ICU Library: International Components for Unicode
ICU (International Components for Unicode) is the reference implementation library for Unicode and internationalization, providing collation, date/number formatting, transliteration, and text segmentation in C/C++ and Java. This guide introduces the ICU library, its most important components, and how to integrate it into C++, Java, and Python projects.
Nearly every modern computing platform that handles text correctly does so partly because of ICU — the International Components for Unicode library. ICU provides production-quality implementations of Unicode and internationalization standards for C, C++, and Java, and its influence extends into virtually every operating system, runtime, and programming language that handles global text correctly.
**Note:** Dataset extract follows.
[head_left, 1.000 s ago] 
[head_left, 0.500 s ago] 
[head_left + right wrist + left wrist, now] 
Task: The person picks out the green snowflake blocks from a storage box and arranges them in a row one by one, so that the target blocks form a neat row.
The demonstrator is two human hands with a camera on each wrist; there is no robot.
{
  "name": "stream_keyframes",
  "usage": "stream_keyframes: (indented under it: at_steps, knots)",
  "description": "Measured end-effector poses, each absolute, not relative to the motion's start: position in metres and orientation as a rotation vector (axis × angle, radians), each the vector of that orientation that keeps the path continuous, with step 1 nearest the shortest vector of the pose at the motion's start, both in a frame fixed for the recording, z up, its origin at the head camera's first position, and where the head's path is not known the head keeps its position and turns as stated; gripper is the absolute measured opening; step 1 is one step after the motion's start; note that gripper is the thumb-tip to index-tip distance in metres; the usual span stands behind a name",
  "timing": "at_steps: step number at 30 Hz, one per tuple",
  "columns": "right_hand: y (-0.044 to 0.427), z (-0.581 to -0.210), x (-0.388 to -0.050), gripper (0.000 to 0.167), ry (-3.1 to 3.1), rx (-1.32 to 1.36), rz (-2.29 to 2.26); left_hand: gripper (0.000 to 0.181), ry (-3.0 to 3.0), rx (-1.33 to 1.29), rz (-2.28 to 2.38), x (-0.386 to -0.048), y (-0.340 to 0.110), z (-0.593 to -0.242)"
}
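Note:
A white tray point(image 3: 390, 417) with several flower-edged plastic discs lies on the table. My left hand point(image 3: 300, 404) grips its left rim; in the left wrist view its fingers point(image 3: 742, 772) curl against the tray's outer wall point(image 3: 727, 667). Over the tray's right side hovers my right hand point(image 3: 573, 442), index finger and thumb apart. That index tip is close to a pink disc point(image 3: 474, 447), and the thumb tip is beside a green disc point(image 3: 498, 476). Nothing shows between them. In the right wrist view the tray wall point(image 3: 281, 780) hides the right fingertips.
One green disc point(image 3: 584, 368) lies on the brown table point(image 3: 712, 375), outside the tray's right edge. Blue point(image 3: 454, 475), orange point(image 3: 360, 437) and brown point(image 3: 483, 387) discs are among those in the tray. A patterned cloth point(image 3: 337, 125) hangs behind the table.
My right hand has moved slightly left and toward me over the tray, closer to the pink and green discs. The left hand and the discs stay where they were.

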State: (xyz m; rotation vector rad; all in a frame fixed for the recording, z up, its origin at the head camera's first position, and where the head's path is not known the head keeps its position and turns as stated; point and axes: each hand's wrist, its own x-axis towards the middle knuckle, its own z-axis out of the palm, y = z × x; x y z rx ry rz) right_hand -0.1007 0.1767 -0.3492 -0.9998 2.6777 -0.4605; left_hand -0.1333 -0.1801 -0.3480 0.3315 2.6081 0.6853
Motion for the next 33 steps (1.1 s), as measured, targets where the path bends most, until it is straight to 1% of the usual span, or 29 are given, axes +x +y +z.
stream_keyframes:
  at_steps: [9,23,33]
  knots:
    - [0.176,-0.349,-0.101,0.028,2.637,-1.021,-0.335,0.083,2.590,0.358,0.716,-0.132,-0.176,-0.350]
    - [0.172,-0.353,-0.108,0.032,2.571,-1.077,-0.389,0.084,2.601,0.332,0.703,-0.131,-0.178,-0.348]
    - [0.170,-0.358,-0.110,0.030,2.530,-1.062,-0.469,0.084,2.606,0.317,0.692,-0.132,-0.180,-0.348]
History: From IBM to Open Source
ICU traces its origins to Taligent, a joint venture between Apple and IBM in the early 1990s. When Taligent wound down, IBM continued developing the internationalization libraries internally, initially as "ICU4J" (Java) and "ICU4C" (C/C++). In the early 2000s, IBM open-sourced ICU under what is now an MIT-style license maintained by the Unicode Consortium and IBM as the primary stewards.
Today, ICU is developed as a collaborative open-source project at icu.unicode.org. The C/C++ and Java versions are maintained in sync, implementing the same algorithms and data (primarily sourced from CLDR) with parallel APIs.
Key Components
ICU is a large library covering many internationalization concerns. Its core components include:
BreakIterator
BreakIterator implements the Unicode Line Breaking Algorithm (UAX #14), Word Break (UAX #29), Sentence Break, and Grapheme Cluster Break rules. It lets you correctly find the boundaries between characters, words, sentences, and line-break opportunities in a string — something that naive index arithmetic gets wrong for almost all non-Latin scripts.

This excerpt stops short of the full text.